That's just the markdown renderer splitting on the markdown characters, there's a test for it but obviously it wasn't enough :(
We'll be addressing this and adding more tests as part of the work being done in #174.
I don't think it's possible to fix this by just changing how events generated by pulldown_cmark::Parser
are handled, because parsing content with pulldown_cmark::Parser
loses information. You can demonstrate this with the following:
extern crate pulldown_cmark;
use pulldown_cmark as cmark;
fn main() {
let markdown1 = r#"{{ foo(bar="`baz`") }}"#;
let parser1 = cmark::Parser::new(markdown1);
let markdown2 = r#"{{ foo(bar="``baz``") }}"#;
let parser2 = cmark::Parser::new(markdown2);
for (ev1, ev2) in parser1.zip(parser2) {
println!("{:>25} == {}", format!("{:?}", ev1), format!("{:?}", ev2));
}
}
which prints
Start(Paragraph) == Start(Paragraph)
Text("{{ foo(bar=\"") == Text("{{ foo(bar=\"")

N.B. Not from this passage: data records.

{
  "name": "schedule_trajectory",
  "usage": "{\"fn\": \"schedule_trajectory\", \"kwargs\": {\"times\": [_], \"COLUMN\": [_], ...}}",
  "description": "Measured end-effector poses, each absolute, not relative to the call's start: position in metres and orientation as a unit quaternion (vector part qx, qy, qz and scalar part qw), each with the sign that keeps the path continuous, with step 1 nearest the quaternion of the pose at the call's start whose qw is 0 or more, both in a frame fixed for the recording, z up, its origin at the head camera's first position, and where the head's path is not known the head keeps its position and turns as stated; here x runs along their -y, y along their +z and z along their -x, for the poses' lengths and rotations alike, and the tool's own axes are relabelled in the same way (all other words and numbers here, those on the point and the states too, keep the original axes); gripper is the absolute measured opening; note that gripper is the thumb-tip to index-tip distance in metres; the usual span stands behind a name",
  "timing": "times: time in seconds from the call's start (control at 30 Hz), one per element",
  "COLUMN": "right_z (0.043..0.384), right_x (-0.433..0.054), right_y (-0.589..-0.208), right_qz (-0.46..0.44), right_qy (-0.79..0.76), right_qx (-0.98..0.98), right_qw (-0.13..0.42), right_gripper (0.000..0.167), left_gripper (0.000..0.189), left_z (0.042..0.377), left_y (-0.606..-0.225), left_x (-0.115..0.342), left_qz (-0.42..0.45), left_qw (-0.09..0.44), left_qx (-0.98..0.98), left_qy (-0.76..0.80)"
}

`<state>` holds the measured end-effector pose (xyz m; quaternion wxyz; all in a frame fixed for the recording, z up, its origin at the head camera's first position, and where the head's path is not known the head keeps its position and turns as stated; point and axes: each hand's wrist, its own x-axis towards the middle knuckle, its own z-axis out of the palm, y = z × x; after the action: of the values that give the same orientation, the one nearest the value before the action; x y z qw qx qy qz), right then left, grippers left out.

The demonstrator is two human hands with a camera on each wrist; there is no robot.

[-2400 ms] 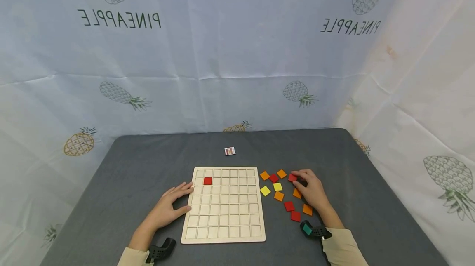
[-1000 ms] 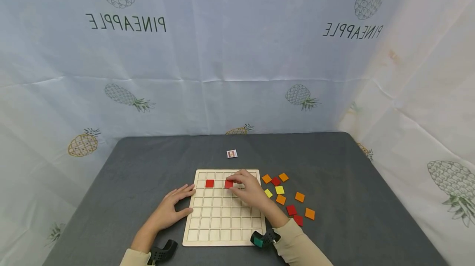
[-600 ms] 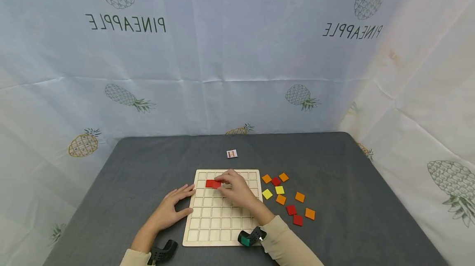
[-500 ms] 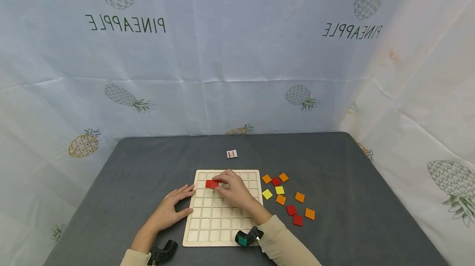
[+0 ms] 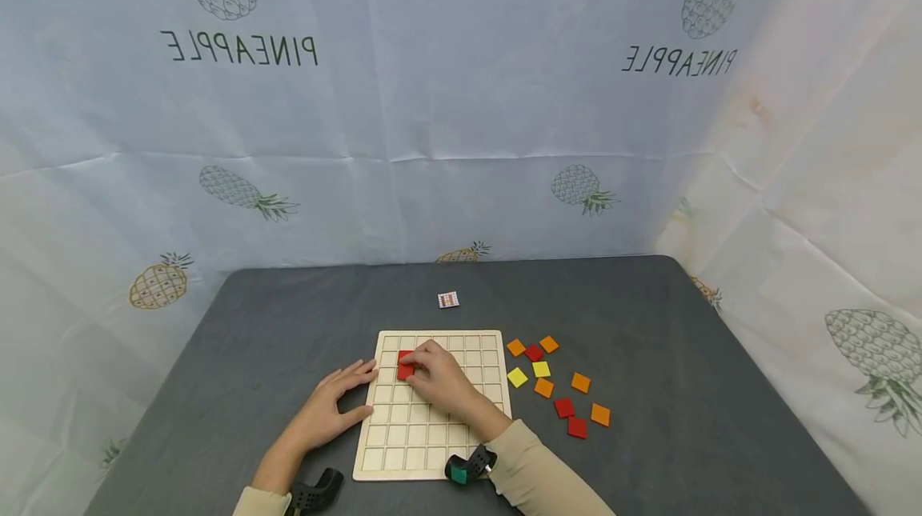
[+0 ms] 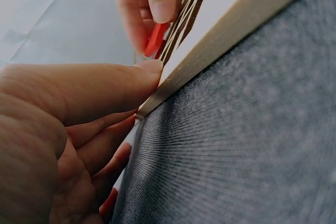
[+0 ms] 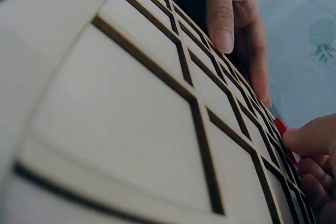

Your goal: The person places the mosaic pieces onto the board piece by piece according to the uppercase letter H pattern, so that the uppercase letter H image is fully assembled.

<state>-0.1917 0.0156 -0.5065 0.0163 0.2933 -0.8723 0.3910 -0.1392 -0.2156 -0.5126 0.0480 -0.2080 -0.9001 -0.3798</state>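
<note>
My right hand (image 5: 441, 380) pinches a red square tile (image 5: 405, 373) between thumb and fingers over the upper left of the wooden grid board (image 5: 436, 436). Directly beyond it, partly covered by the fingertips, another red tile (image 5: 405, 356) sits in a grid cell. In the left wrist view the held tile (image 6: 156, 39) is tilted, close over the board's face. My left hand (image 5: 326, 410) rests along the board's left edge with fingers extended, its thumb (image 6: 131, 90) against the rim. The right wrist view shows the raised grid lines, with the right fingers (image 7: 310, 140) at the tile.
Right of the board, loose tiles lie scattered on the grey table (image 5: 684, 420): several orange ones (image 5: 580, 382), several red ones (image 5: 577, 427) and two yellow ones (image 5: 517, 378). A small patterned card (image 5: 448, 300) lies beyond the board. A pineapple-print curtain (image 5: 461, 100) hangs behind.
My right hand has picked a red tile from the scattered pieces and brought it left over the board, lately shifting it nearer, just below the other red tile. My left hand stays at the edge.
</note>
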Motion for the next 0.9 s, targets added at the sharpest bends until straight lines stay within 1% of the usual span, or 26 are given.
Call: {"fn": "schedule_trajectory", "kwargs": {"times": [0.3, 0.9], "right_z": [0.1925, 0.1912], "right_x": [-0.0156, -0.0178], "right_y": [-0.5109, -0.5100], "right_qz": [-0.310, -0.322], "right_qy": [0.358, 0.338], "right_qx": [0.880, 0.884], "right_qw": [0.018, 0.021], "right_gripper": [0.026, 0.028], "left_gripper": [0.050, 0.050], "left_z": [0.1390, 0.1379], "left_y": [-0.5123, -0.5108], "left_x": [0.2156, 0.2147], "left_qz": [0.217, 0.213], "left_qw": [0.066, 0.061], "left_qx": [0.899, 0.901], "left_qy": [-0.373, -0.373]}}
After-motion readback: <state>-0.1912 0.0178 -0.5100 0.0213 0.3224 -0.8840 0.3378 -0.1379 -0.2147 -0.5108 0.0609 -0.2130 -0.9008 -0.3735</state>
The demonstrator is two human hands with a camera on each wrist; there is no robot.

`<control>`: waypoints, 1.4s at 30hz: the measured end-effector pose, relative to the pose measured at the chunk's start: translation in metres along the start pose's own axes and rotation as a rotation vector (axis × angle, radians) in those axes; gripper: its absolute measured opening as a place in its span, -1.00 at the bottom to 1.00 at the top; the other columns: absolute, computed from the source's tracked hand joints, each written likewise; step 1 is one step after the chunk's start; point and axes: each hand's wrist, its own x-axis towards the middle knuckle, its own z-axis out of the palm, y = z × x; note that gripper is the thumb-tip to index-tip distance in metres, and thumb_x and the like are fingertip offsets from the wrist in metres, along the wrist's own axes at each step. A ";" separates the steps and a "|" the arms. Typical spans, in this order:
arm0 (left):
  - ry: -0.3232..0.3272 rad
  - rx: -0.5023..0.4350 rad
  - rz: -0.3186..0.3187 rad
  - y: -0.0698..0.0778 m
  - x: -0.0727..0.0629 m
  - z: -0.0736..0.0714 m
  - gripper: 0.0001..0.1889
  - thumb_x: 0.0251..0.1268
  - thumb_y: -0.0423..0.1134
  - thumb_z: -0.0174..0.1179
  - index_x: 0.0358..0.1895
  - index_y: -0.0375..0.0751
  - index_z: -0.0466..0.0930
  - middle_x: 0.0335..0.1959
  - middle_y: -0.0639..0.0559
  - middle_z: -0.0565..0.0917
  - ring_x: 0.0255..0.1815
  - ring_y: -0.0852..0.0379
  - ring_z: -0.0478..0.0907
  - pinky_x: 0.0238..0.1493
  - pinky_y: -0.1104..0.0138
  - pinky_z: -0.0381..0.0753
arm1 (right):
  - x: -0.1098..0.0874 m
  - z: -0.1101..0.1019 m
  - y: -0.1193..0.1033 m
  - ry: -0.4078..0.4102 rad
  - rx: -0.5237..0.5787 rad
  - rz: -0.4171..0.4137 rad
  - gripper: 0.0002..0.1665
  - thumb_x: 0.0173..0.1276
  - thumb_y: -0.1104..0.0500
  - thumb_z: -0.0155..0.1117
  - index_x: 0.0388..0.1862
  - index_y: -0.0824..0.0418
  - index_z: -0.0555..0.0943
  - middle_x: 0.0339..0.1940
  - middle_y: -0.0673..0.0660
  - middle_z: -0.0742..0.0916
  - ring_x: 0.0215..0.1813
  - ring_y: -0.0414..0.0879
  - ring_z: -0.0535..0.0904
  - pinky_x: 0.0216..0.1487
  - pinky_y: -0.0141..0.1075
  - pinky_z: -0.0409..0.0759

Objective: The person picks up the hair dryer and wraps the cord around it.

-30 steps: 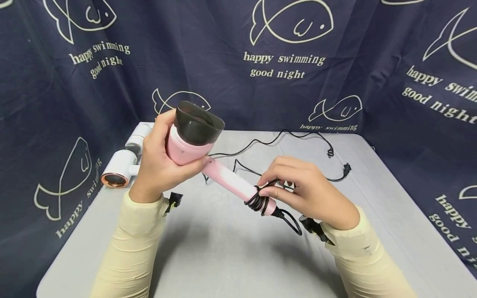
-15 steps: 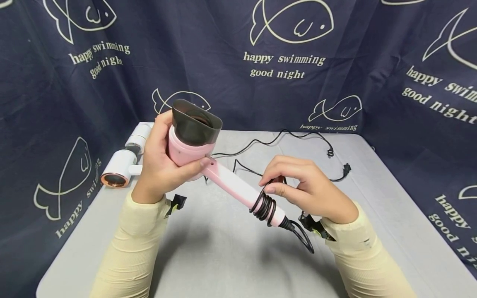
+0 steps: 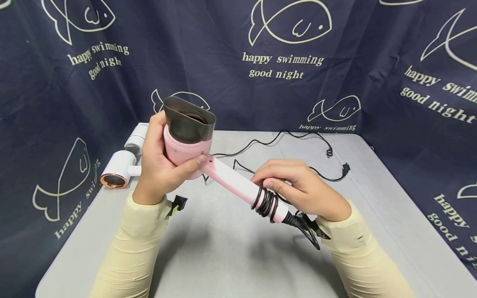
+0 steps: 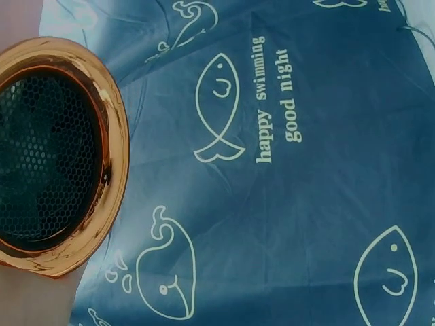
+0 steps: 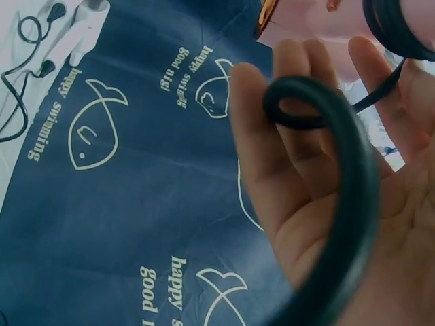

Start(Code) == Start(Code)
Text("baz") == Text("baz")
End(Code) == End(Code)
Text("\") }}") == Text("\") }}")
End(Paragraph) == End(Paragraph)
Note that the events are exactly the same, even though the bar
argument in the shortcode in markdown1
is the string literal "`baz`"
, while the bar
argument in the shortcode in markdown2
is the string literal "``baz``"
.
I see three ways to correctly handle shortcodes:
If the expression in the shortcode tag was enclosed in a Markdown code span, such as {{` foo(bar="baz") `}}
, this would keep the Markdown parser from parsing the tag, which would make it possible to handle the tag correctly. (Note that if an argument contained a `
character, the shortcode expression would have to be enclosed in extra `
s, e.g. {{`` foo(bar="`baz`") ``}}
.)
For shortcodes with a body, the body would also need to be enclosed in a Markdown code block to prevent it from being parsed by the Markdown parser, e.g.
{%` foo(bar="baz") `%}
body
{%` end `%}
I'm fairly sure this strategy will work, although getting it correct might be difficult, and it's not very pretty.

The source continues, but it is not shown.